The obvious benefit of the standardised matrix approach is that it provides consistency - not only across topic areas in a single environmental statement but also across environmental statements. However, the weakness of this approach, and the reason it is being abandoned, is that one size does not always fit all. EIA topics can differ widely in nature and in the way they are assessed.

To attempt to provide a consistent approach to the assessment of significance across all topic areas inevitably leads to compromise, which can sacrifice accuracy and ultimately affect the reliability of the EIA.

While an assessment of ecological effects, based on a consideration of the sensitivity of the receptor and the magnitude of the impact may readily lend itself to the use of the standardised matrix approach, a pedestrian wind assessment based on a consideration of anticipated wind conditions against the Lawson Comfort Criteria, for example, does not.

The criteria have been widely adopted by planning authorities and wind practitioners across the UK for the assessment of site suitability in terms of wind conditions for pedestrians and inherently include a consideration of the sensitivity of the receptor. For example, areas where people would be expected to sit would be more sensitive to windier conditions than an area where people would be expected to walk briskly and as a result, the more stringent ‘sitting’ criteria would be applied.
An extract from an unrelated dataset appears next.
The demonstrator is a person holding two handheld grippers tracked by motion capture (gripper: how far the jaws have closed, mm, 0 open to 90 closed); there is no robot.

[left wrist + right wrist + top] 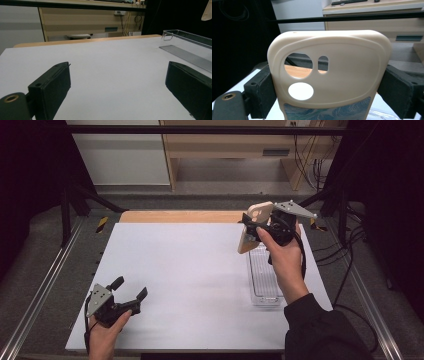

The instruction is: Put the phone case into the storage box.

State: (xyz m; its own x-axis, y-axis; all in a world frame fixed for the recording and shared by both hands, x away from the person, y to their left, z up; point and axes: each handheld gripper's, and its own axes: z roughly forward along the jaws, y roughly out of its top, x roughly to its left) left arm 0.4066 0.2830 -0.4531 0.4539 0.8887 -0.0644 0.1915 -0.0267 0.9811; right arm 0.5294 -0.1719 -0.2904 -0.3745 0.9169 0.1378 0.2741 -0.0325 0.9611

The classification scale employed in the criteria also lends itself to a consideration of the magnitude of the impact. Significance can therefore be assessed against an increase or decrease in this scale, above or below the category considered suitable for the intended use.

For example, a one category increase in the severity of wind conditions above that considered suitable (such as conditions meeting the pedestrian walking criteria identified in a location proposed for sitting) could represent a minor adverse effect. This clearly represents a logical approach to the assessment of significance that is tailored to this assessment and which does not accord with the standardised matrix approach.

Others topics follow a similar vein. Daylight, sunlight and overshadowing assessments, for example, are generally undertaken against standard targets and non-compliance thresholds provided in the BRE guide Site Layout Planning for Daylight and Sunlight. As with wind, these assessments suit bespoke significance assessment methodologies rather than the standardised matrix approach.

So if the standardised matrix is out, where does this leave us? With greater variation in significance assessment methods, regulatory issues can arise as a result of disputes between applicants and regulators over the details of the methods employed. These issues can result in project delays and additional costs to applicants.

Furthermore, variations in significance assessment methods lead to inconsistencies between both the results reported in distinct chapters within an environmental statement and between environmental statements. These inconsistencies have the potential to reduce the effectiveness of an environmental statement as a decision making tool for competent authorities.

One change that could be made to improve consistency is to standardise significance descriptors. Specific guidance regarding significance is not available for most topics and such descriptors used by different practitioners vary; although general standard practice is to use major, moderate, minor, negligible.

However for ecology, for example, the Chartered Institute of Ecology and Environmental Management (CIEEM) guidelines recommend that the descriptor also includes a defined geographical context, for example, minor adverse significance at the national level.

There is also no guidance regarding what constitutes a significant impact. Again, there is what is generally considered standard practice but even so, not all practitioners choose this approach.

A sensible move would be for IEMA to devise national best practice guidance providing standardised significance descriptors and work with other professional institutions to ensure they are included in their future guidance. This measure would be an important step in improving consistency in EIA across the country.